M. le Curé. - Vous croyez donc que, en prenant le pain et le vin avec foi et repentance, le chrétien reçoit spirituellement le Christ par le Saint-Esprit, et que l'hypocrite, qui mange le pain et boit le vin indignement, ne discernant pas le corps du Seigneur, mange et boit sa propre condamnation ?... (10 ).

M. A. - C'est bien là ce que je crois. Ajoutez que ce sacrement ainsi compris constitue pour le racheté de Jésus-Christ une appropriation de la vie divine de son Sauveur, un témoignage rendu à la mort rédemptrice du Fils de l'homme, acceptée en rémission de ses péchés .....

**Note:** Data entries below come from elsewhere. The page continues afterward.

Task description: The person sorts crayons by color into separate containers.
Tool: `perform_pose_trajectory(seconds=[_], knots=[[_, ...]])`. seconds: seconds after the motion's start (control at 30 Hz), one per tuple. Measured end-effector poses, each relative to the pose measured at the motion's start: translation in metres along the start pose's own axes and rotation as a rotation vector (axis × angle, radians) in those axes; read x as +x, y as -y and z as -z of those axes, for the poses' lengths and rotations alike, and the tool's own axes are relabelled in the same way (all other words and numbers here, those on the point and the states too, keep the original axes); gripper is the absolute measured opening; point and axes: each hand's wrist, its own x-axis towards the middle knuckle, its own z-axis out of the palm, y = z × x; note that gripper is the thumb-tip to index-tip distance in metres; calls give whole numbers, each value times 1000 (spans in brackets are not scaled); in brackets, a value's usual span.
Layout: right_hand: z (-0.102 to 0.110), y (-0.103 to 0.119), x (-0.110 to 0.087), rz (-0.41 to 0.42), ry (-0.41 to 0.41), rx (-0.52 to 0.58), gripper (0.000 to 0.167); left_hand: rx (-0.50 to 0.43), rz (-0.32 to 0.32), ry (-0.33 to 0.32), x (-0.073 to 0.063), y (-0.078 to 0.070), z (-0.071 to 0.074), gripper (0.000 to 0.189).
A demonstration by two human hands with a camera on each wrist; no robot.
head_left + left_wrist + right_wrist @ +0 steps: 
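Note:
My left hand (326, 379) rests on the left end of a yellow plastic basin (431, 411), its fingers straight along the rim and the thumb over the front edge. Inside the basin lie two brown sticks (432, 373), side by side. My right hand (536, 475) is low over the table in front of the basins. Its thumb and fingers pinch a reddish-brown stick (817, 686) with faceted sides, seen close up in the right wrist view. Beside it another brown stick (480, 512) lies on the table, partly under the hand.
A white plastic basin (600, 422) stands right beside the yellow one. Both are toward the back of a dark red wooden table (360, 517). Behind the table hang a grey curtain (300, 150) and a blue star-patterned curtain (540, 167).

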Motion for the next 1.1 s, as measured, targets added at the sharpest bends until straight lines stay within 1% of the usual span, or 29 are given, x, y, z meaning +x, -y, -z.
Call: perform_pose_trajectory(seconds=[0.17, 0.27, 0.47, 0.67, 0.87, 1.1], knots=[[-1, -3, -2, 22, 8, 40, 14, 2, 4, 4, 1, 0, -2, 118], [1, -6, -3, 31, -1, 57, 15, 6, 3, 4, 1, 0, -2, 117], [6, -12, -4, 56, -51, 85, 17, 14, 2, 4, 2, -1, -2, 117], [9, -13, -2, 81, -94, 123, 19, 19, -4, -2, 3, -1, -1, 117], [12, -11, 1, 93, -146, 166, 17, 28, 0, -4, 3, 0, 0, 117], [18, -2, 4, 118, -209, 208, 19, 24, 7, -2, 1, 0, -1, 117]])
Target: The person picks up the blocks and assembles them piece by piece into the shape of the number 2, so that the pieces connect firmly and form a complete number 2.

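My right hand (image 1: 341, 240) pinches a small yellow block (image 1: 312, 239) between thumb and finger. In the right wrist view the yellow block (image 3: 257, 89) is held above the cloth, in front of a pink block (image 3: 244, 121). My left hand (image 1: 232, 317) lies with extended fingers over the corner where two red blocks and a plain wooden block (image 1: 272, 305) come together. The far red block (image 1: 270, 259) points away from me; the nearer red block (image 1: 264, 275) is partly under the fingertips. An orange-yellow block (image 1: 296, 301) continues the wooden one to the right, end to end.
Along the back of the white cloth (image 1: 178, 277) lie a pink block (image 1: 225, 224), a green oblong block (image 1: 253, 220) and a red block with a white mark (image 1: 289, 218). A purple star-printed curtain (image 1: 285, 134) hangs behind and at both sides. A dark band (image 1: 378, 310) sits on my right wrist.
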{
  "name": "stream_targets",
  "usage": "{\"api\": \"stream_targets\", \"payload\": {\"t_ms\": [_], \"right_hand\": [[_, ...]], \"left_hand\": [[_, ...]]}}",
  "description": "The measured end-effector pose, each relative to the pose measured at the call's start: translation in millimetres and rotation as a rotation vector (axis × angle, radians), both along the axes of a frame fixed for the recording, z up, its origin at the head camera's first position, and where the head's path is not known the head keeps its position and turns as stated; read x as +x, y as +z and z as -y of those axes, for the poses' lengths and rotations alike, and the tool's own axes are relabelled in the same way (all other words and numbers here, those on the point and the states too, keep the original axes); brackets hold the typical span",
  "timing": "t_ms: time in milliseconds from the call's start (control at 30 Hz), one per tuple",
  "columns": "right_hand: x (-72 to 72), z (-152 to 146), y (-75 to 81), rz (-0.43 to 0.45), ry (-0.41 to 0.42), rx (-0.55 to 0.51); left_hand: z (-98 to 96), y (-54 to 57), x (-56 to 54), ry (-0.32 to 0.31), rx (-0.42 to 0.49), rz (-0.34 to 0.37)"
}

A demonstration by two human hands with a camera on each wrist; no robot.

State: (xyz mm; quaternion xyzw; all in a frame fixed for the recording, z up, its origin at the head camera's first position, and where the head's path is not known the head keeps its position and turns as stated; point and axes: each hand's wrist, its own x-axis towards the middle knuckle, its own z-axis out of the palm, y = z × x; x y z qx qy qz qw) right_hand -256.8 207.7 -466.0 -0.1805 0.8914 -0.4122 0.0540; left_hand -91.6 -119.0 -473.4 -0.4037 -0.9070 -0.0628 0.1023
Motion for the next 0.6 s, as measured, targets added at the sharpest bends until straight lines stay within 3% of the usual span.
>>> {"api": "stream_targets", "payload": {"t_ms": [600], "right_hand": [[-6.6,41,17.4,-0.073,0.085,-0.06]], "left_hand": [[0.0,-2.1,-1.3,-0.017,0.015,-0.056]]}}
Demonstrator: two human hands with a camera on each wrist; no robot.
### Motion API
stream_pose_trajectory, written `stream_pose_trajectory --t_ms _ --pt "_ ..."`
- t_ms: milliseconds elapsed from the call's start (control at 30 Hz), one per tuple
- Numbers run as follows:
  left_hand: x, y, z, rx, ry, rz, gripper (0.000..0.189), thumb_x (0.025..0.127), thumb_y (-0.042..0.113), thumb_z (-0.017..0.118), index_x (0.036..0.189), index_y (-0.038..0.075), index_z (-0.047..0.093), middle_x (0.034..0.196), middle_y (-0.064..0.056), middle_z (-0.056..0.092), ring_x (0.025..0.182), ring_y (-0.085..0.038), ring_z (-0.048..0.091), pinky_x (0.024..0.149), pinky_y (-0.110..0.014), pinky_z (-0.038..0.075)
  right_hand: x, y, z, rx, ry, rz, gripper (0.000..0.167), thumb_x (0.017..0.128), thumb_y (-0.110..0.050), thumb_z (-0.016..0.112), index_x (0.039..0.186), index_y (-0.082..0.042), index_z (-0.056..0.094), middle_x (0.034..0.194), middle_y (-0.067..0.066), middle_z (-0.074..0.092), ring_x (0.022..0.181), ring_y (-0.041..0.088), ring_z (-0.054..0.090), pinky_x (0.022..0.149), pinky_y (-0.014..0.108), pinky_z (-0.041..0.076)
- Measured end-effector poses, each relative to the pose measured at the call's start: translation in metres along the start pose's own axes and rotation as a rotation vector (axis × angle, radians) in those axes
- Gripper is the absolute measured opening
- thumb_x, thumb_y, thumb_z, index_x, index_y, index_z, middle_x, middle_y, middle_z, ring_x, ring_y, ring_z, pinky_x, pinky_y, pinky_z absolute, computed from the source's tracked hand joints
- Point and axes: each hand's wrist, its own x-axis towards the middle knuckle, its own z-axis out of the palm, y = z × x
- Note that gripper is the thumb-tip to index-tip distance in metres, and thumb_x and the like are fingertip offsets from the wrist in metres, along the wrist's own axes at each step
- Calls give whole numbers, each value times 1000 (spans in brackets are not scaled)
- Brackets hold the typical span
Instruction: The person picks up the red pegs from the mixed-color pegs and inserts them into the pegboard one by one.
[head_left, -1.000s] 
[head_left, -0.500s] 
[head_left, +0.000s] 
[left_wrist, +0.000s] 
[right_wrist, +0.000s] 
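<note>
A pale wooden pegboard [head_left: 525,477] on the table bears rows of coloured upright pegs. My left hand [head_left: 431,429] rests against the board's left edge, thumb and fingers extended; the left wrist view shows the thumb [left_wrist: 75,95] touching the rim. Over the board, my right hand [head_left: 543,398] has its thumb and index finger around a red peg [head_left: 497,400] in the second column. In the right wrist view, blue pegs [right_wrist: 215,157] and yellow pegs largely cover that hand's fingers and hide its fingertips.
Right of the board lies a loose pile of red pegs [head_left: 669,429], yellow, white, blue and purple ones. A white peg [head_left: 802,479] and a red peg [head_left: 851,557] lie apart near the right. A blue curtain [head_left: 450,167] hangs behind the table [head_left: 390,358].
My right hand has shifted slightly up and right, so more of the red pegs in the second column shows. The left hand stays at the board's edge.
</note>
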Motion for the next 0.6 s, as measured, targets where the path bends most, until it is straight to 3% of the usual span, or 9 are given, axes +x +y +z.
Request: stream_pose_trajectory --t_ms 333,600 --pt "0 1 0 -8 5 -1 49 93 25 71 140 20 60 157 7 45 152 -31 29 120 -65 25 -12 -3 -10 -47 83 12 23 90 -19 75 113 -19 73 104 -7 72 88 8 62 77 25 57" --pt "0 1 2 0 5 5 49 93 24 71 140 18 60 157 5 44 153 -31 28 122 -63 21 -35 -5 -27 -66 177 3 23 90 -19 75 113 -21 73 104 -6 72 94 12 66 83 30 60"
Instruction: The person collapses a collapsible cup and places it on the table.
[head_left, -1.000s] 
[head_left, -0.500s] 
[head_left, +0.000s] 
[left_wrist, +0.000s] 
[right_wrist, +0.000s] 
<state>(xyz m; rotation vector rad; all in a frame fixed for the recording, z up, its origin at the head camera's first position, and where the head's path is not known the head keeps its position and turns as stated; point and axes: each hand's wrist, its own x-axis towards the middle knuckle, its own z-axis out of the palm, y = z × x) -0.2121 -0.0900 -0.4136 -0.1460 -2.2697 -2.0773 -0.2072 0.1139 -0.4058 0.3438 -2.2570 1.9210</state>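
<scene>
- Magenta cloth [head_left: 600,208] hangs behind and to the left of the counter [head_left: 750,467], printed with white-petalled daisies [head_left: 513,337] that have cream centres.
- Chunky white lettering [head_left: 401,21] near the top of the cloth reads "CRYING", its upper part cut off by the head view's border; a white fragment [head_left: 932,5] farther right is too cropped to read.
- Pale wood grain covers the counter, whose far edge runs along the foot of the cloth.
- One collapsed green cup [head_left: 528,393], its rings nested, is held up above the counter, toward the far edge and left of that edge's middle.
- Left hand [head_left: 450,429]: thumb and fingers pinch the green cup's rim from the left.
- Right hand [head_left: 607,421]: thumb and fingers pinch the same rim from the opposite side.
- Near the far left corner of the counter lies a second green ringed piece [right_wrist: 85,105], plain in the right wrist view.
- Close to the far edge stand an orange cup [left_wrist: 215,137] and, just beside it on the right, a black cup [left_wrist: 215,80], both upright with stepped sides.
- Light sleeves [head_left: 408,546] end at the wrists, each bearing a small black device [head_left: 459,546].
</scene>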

M. le Curé. - Combien ce sacrement est parfait ! Quelle révélation ! ...
... Vous m'ouvrez des horizons infinis où mon âme, au lieu de trouver des ténèbres et des doutes, s'éclaire de la lumière divine...
Oh ! mais... les anathèmes des Conciles !...
Que puis-je ?...
O mon Dieu ! Éclairez-moi par votre parole sainte, car votre Parole est Vérité (Jean 17-17).


(1) Exp. cat. Clerm., p. 475. 

(2) Exp. cat - Clerm., p. 317.

(3) Math 26. P. R. Le Dimanche des Rameaux, p. 3.6.

(4) Exp. cat. Clerm., p. 318.

(5) Exp cat. Clerm., p. 311.

(6) Gratien, Décret de Consécrat., Dist. 2, ch. 12.

(7) Conc. de Trente, 5 Session sous Pie IV, Canon 1; 6em. Session sous Pie IV, Décret

(8) Matth. 26, P. R., Le Dimanche des Rameaux, p. 326. 

(9) 1 Cor. 11, P. R., Le Jeudi-Saint, p. 335.

(10
) 1 Cor. 11, P. R., Le Jeudi-Saint, p. 335.